#### ACTIVITY:
Copy out all the lines of the data that hold the word "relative".

(Stored items from a collection)
╭──

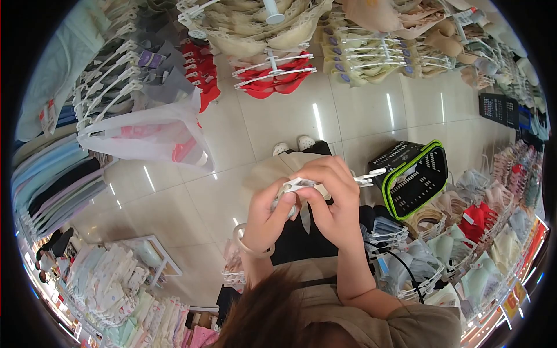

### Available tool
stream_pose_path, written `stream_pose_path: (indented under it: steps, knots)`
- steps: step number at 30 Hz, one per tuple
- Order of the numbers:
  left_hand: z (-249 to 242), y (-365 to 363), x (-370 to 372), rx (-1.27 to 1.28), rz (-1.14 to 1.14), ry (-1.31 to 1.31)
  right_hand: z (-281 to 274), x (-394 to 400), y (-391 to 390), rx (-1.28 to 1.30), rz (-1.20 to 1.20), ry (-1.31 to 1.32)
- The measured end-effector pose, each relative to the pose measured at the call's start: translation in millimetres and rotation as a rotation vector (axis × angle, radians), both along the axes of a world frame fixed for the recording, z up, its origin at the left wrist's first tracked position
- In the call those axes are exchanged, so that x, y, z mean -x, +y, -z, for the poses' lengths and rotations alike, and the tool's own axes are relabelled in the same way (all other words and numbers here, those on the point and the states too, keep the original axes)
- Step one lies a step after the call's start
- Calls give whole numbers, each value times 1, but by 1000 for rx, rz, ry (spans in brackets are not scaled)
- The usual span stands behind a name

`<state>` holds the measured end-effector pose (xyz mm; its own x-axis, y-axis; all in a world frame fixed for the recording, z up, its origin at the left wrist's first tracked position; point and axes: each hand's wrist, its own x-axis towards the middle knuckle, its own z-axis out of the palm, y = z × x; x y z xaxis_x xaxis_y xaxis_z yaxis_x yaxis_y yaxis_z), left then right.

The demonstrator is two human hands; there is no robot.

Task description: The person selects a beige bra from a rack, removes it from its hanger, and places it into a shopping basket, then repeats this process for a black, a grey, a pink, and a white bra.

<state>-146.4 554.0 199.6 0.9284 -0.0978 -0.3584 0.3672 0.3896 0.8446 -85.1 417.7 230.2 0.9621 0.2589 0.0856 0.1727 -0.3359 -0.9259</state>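
Both of my hands are raised in front of my body, with their fingertips close together. My left hand (268, 210), with a pale bangle (250, 243) at the wrist, pinches a small bunched white piece (299, 184) between thumb and fingers. My right hand (332, 200) is closed on the other side of it, with thumb and index finger bent inward. Out past the right knuckles sticks a white plastic hanger (369, 177) with clip ends. Fingers hide most of what is held. Beige cloth (267, 174) shows behind the hands.
A black shopping basket (415, 180) with a green rim stands on the tiled floor at right. Racks of bras on hangers, red ones (274, 75) among them, line the far side. Folded clothes (55, 180) fill the left. A translucent bag (156, 136) hangs there. Garment piles (110, 284) lie lower left.
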Motion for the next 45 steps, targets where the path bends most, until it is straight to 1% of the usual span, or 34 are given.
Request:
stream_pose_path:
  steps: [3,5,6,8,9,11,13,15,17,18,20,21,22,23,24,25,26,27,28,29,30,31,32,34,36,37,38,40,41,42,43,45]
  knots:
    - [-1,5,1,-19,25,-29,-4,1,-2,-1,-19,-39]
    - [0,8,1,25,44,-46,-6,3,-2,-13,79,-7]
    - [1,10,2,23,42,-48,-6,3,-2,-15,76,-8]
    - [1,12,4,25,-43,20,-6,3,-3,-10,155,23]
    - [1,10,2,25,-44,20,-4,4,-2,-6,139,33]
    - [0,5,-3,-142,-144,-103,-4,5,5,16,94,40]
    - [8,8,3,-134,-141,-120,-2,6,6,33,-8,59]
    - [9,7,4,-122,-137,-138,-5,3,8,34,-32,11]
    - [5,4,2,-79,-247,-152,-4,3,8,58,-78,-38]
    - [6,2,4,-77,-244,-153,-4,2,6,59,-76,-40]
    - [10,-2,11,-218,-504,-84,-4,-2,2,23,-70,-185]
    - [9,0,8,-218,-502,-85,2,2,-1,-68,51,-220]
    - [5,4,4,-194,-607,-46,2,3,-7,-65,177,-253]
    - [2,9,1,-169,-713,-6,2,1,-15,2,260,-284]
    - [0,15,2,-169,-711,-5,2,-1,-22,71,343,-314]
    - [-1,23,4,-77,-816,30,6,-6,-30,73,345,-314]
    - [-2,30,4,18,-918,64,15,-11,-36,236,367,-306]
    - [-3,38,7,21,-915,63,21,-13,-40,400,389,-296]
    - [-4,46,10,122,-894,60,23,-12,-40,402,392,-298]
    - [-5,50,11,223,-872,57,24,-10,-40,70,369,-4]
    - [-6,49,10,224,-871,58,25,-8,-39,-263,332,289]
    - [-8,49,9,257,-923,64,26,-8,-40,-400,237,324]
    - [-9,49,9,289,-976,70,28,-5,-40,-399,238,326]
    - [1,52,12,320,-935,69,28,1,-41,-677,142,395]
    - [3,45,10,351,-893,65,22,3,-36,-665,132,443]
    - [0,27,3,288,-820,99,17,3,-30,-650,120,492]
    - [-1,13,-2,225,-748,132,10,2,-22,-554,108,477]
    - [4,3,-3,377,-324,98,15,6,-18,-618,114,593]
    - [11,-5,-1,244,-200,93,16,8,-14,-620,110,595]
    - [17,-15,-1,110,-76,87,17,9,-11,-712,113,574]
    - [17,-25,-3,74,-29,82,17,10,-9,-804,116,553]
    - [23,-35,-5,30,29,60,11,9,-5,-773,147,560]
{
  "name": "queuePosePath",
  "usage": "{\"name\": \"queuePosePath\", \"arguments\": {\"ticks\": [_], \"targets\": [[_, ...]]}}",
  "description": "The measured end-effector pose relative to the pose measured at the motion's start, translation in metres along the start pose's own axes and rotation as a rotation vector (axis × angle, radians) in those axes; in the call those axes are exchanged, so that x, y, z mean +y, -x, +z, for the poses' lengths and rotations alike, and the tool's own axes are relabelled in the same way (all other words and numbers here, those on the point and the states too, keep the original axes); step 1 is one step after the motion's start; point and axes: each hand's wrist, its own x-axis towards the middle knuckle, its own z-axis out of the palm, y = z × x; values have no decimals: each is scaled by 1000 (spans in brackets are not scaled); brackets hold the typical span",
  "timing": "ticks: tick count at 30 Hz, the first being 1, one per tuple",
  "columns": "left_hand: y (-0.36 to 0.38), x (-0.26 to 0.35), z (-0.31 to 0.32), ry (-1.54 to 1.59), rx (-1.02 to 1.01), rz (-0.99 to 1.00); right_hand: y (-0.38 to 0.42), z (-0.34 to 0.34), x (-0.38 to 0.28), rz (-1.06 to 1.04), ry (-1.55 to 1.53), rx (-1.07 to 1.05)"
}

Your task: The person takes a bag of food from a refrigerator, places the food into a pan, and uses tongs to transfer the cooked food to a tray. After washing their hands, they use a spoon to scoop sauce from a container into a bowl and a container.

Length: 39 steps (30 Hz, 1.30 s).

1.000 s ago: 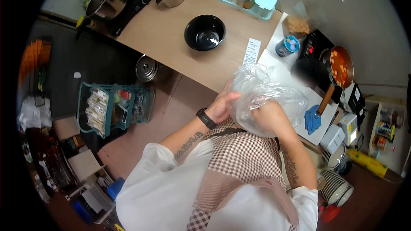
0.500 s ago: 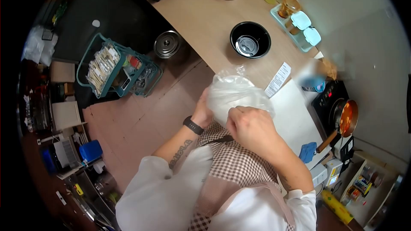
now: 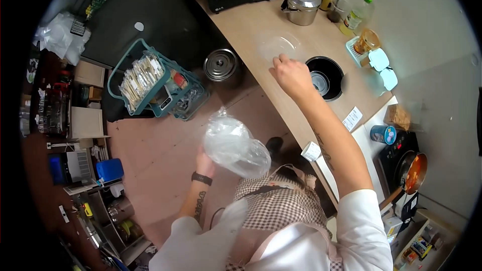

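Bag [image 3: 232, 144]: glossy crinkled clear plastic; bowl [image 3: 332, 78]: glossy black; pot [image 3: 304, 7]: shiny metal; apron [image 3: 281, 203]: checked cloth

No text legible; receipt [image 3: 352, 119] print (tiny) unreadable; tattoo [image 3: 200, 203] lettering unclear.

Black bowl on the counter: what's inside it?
Black bowl: shiny bottom and bare inner wall visible, no food seen. Part of its picture-left side is behind the right hand and wrist; can't tell there.
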Motion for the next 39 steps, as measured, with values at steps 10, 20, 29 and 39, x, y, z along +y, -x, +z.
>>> {"name": "queuePosePath", "arguments": {"ticks": [10,20,29,39], "targets": [[-15,27,152,-223,-753,54,215,-73,-51,989,-1888,-50],[174,-41,347,-1105,-2358,1257,442,-158,-82,1482,-1543,1299],[310,-102,395,-697,-2783,978,752,-240,-136,1717,-794,1831],[323,-153,404,-1340,-2377,660,1103,-332,-41,2223,667,207]]}}
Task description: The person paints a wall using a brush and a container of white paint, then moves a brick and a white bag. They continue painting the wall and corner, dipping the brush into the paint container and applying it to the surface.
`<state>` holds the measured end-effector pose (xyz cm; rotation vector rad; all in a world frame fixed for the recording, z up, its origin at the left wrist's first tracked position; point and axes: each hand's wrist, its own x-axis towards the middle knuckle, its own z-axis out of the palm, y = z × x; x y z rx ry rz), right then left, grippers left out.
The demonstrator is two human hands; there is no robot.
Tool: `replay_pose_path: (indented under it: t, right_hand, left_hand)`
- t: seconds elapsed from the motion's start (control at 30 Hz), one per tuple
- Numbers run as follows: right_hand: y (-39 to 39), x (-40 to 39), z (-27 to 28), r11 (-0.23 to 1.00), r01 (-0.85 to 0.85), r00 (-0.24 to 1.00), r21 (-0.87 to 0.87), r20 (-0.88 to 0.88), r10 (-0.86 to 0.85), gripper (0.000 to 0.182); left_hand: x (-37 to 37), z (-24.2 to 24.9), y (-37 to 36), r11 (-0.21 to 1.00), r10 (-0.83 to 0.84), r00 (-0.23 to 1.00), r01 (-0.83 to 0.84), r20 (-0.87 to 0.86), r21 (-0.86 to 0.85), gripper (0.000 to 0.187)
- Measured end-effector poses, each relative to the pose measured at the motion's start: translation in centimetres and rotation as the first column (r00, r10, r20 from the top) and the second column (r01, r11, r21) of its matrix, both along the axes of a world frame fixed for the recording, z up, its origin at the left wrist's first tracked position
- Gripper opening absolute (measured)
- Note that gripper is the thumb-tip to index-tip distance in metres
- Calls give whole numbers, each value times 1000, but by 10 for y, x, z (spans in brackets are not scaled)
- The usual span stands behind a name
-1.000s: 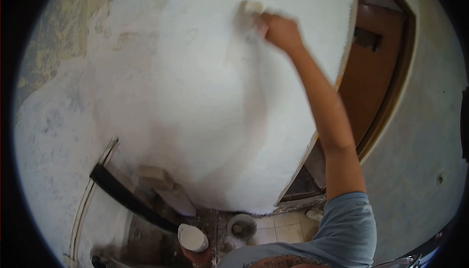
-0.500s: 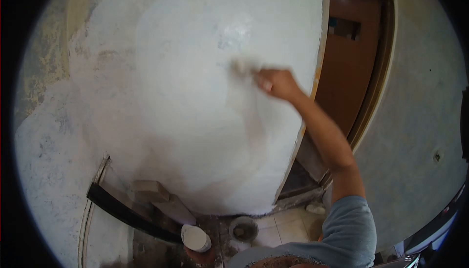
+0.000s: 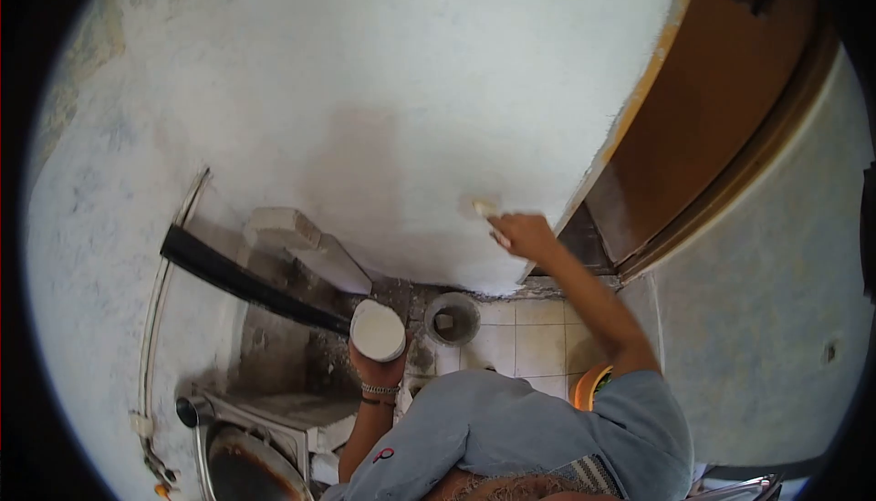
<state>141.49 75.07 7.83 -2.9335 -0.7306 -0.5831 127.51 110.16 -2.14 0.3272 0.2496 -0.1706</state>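
1. We see the right hand [image 3: 527, 234] closed in a grip on a small brush [image 3: 484, 206], with its fingers curled in.
2. The brush is at the low right part of the white wall [image 3: 438, 90], to the left of a brown door [image 3: 712, 118]. Its pale head is slightly blurred, so we cannot tell how firmly it meets the wall.
3. The left hand [image 3: 379, 370] is partly open, cupped around a white tub [image 3: 357, 318]. We cannot tell how far the fingers wrap, because the tub hides most of them.
4. The tub sits nearer to us than the brush and to its left. We look down through its open top onto something white inside.
5. A black pipe [image 3: 246, 282] slants from the left toward the tub; we cannot tell whether the two touch.
6. Just right of the tub, we find a grey bucket [image 3: 471, 308] on the floor [image 3: 538, 332].
7. Beyond the pipe we see a pale block [image 3: 278, 225], and at the near left a dark pan [image 3: 248, 466].
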Motion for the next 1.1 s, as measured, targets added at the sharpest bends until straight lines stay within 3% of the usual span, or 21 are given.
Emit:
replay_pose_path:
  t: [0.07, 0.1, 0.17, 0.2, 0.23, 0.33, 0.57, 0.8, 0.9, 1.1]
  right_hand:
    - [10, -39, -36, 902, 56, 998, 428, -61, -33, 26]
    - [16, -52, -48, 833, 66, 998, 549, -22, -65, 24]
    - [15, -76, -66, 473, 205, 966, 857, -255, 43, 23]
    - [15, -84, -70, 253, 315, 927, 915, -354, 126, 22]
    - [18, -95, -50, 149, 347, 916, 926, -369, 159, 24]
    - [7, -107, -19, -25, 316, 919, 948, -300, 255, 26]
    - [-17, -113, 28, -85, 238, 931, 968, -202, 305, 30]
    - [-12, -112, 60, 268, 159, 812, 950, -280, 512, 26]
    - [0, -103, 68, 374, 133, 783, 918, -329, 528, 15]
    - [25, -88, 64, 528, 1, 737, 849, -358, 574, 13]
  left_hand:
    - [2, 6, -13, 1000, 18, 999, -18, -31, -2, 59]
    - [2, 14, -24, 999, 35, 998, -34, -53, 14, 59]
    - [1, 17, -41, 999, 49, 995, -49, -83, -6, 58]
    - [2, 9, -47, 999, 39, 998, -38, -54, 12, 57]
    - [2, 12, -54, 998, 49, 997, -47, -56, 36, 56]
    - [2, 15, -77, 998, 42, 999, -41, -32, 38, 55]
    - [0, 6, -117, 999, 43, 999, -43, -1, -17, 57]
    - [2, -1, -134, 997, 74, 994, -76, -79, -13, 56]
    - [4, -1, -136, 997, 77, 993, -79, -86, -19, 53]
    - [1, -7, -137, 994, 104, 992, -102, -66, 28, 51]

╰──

#### RESULT FOR THIS EXERCISE:
- The measured end-effector pose, each relative to the pose measured at the call's start: translation in millimetres and rotation as a rotation vector (axis × angle, radians), both along the axes of a world frame fixed for the recording, z up, its origin at the left wrist's first tracked position
  "description": "The measured end-effector pose relative to the pose measured at the motion's start, translation in metres along the start pose's own axes and rotation as a rotation vector (axis × angle, radians) in those axes; in the call those axes are exchanged, so that x, y, z mean +y, -x, +z, for the poses' lengths and rotations alike, and the tool's own axes are relabelled in the same way (all other words and numbers here, those on the point and the states too, keep the original axes); step 1 is one step after the motion's start; point and axes: each hand's wrist, its own x-axis towards the middle knuckle, its own z-axis out of the palm, y = z × x; values have no decimals: each is scaled by 1000 (spans in brackets are not scaled); brackets hold the typical span",
- Measured end-effector poses, each relative to the pose measured at the motion's start: translation in centimetres and rotation as the first column (r00, r10, r20 from the top) and the second column (r01, r11, r21) of its matrix, both along the axes of a world frame fixed for the recording, z up, its origin at the left wrist's first tracked position

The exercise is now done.